Es bien conocida la "falacia naturalista" en que fácilmente se acaba
incurriendo cuando de manera casi inconsciente se eleva a categoría ética lo
que, sin más, "se hace" en la vida social; como si sólo por ello
"debiera hacerse". Baste recordar versiones simplistas de esa
realidad social a la que la norma se aplica, utilizada como obligado criterio
de interpretación jurídica; o alusiones a encuestas que -pese a limitarse a
reflejar el comportamiento fáctico de los ciudadanos- parecen dar por hecho que
la valoración ética que cualitativamente merece tal conducta es idéntica a su
reiteración cuantitativa.
Tal
peligro aumentaría, tras habernos remitido a las expectativas de los
ciudadanos. No faltará alguna sociedad en que todo ciudadano medianamente
informado dé por hecho que nadie declarará a efectos fiscales sus ingresos más
allá de lo que considere públicamente controlado; derivar de ahí una exigencia
deontológica que obligara a los asesores fiscales a optimizar tal fraude no
parecería muy razonable.
Las
expectativas han de entenderse, pues, más como síntoma o referencia que como
fundamento último de las exigencias deontológicas. Se da por hecho que lo que
el ciudadano puede esperar ha de moverse dentro de un implícito marco ético,
vinculado al respeto de los derechos de los demás y a la salvaguarda del
"interés público". Nos vemos así conducidos a otro aspecto clave de
la siempre problemática relación entre derecho y moral.
Si
no basta que una conducta se vea masivamente repetida para que podamos
considerarla como expresión de la moral positiva de una sociedad, ¿qué elemento
justificaría el adecuado paso de la mera realidad fáctica a la exigencia ética?

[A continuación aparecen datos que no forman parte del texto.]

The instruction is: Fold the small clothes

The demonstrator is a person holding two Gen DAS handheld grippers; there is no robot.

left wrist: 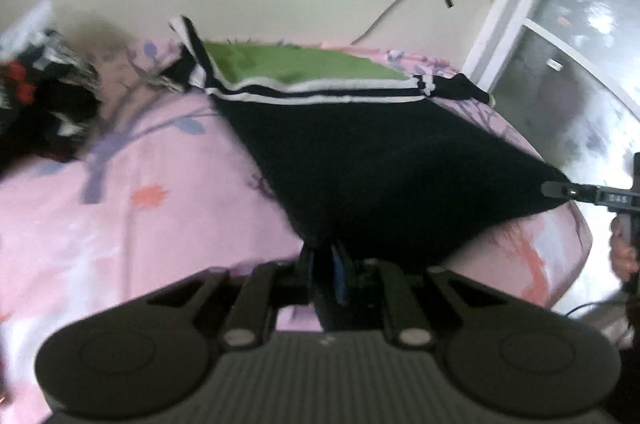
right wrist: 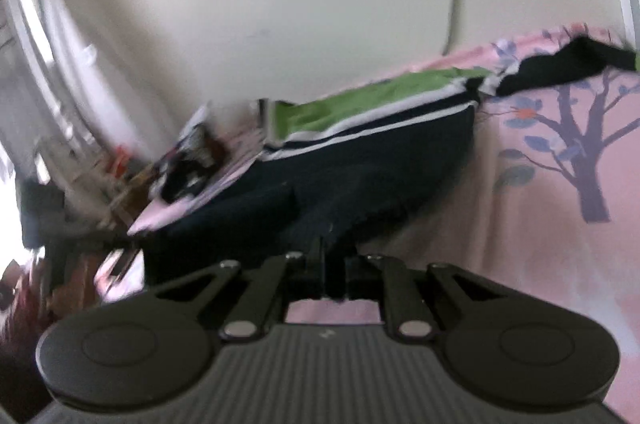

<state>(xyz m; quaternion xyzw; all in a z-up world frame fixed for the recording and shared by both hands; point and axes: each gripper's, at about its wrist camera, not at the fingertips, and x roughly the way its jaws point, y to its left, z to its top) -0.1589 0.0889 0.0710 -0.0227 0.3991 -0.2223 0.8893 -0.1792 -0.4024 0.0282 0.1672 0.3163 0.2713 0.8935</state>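
I've got the left claw (left wrist: 322,256) and right claw (right wrist: 332,256) each pinching a near corner of the dark navy, green-lined, white-striped knit garment (left wrist: 372,160) on the pink floral bedsheet (left wrist: 140,224). Fold barely started; crumpled clothes pile (left wrist: 44,96) not yet touched.

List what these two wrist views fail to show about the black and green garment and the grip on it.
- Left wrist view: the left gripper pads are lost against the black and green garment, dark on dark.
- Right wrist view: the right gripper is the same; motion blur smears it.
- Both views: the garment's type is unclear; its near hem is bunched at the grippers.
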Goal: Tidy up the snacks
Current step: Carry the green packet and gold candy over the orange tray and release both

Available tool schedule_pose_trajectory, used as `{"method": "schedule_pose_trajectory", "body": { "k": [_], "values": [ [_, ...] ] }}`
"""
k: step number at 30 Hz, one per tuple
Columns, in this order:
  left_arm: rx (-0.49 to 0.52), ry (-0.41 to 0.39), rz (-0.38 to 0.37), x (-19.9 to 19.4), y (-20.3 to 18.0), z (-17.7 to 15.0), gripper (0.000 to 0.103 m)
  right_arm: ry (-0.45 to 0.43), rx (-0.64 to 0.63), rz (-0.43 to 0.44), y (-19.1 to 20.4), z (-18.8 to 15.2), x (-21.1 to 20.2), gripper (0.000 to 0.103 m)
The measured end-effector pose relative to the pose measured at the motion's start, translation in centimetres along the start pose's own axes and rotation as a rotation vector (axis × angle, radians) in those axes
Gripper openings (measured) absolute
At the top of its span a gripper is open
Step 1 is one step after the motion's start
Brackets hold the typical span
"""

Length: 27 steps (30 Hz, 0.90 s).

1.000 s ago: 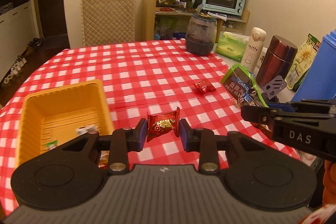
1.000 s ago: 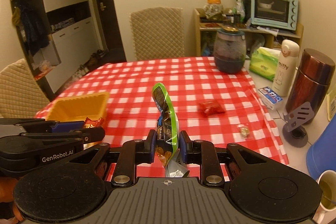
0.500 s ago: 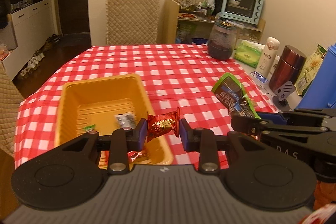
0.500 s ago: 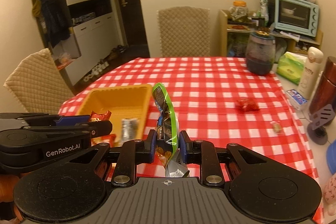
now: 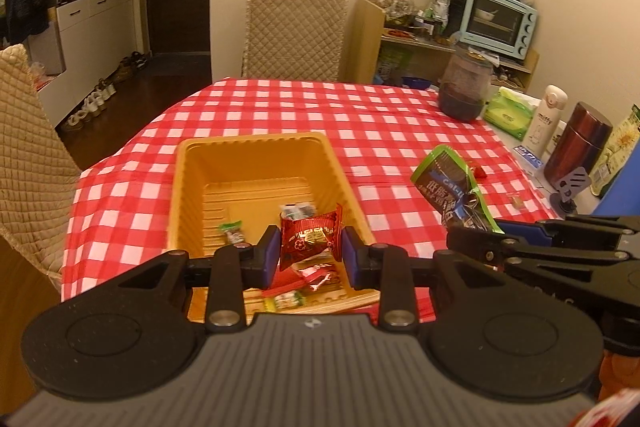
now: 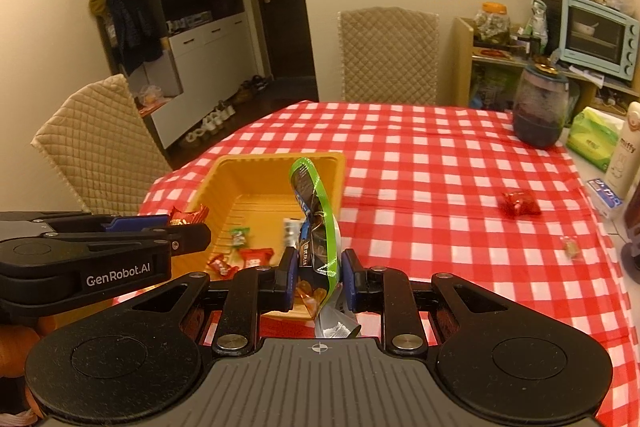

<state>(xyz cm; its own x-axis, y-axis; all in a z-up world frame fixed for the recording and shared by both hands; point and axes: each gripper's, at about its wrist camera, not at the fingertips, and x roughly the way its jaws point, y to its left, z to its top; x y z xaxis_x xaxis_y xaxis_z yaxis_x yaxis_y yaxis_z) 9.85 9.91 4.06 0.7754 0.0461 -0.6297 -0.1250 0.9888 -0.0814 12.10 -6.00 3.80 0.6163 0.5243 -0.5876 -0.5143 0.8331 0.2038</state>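
Observation:
My left gripper [image 5: 307, 253] is shut on a red foil candy [image 5: 310, 237] and hangs over the near end of the yellow tray [image 5: 256, 163]. Several small wrapped snacks lie in the tray [image 6: 244, 187]. My right gripper [image 6: 317, 273] is shut on a dark snack bag with a green edge [image 6: 316, 211], held upright over the tray's near right corner. That bag [image 5: 452, 183] and the right gripper also show at the right of the left wrist view. The left gripper with its candy [image 6: 188, 215] appears at the left of the right wrist view.
On the red checked tablecloth [image 6: 440, 155] lie a loose red candy [image 6: 520, 203] and a small clear-wrapped sweet [image 6: 571, 247]. A dark jar [image 6: 539, 107], tissue pack [image 6: 592, 139], white bottle [image 5: 546, 117] and brown flask [image 5: 578, 143] stand at the right. Chairs flank the table's far and left sides.
Both grippers have swung left across the table with their loads, from beside the tray to over its near end. The tray now lies centred below them.

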Motion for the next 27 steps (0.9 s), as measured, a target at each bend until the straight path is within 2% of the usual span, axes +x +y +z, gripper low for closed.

Las clásicas teorías de la costumbre como posible fuente del derecho apuntaban
-con no poca circularidad- a cierta "opinio iuris" como factor
decisivo de dicha transubstanciación: un mero uso social se convertiría en
norma jurídica sólo cuando se detectara también que de hecho era realmente
considerada como tal...
Para
que de la conducta social predominante pasemos a una moral positiva, en sentido
estricto, habría de entrar también en juego una "opinio" -o sea, toda
una concepción práctica de lo justo- que nos impide soslayar el eterno problema
del fundamento de nuestras obligaciones éticas y jurídicas. De la mano de esta
constatación nos veríamos conducidos a los más clásicos aspectos de la relación
entre moral y derecho. ¿Existe un fundamento "natural" capaz de
justificar determinadas exigencias deontológicas, lleguen éstas o no a cobrar
rango jurídico? ¿Son todas ellas, por el contrario, fruto de códigos
convencionales, escritos o no?
Si
nos remitimos al ámbito de las profesiones sanitarias -en las que la doctrina y
la práctica del control deontológico ha avanzado ya de modo más intenso- queda
fuera de toda duda que la elaboración de códigos éticos, o la formulación de
protocolos indicativos de una buena praxis, no pretende tanto levantar acta de
lo que masivamente se viene haciendo como establecer -ante una posible
dispersión o multiplicidad de actitudes- lo que razonablemente deberá hacerse.
Es obvio que, tras ello, late una determinada opción ética; sin perjuicio de
que sus perfiles y su estabilidad acaben en la práctica viéndose también
notablemente condicionados por las conductas fácticas.
Problema
central en la relación entre moral y derecho ha venido siendo también la
discutida fijación de la frontera entre una y otro. Pretender resolver tan
ardua cuestión por la vía de remitir la moral a lo privado y lo jurídico a lo
público rebosa candor, ya que lo único que se hace con ello es trasladar el
problema: cómo resolver cuándo una conducta debe ser objeto de control ético
público y cuándo puede privatizarse, de modo que cada cual se comporte al
respecto como en conciencia considere más adecuado .
Esta
imaginativa solución -incluso una vez despejada tan peliaguda incógnita-
acabaría diluyendo de paso toda deontología jurídica, que pasaría a ser: o mera
exigencia moral personal, no susceptible de otro control que el de la propia
conciencia, o plena exigencia jurídica, con un paradójico efecto reduplicativo.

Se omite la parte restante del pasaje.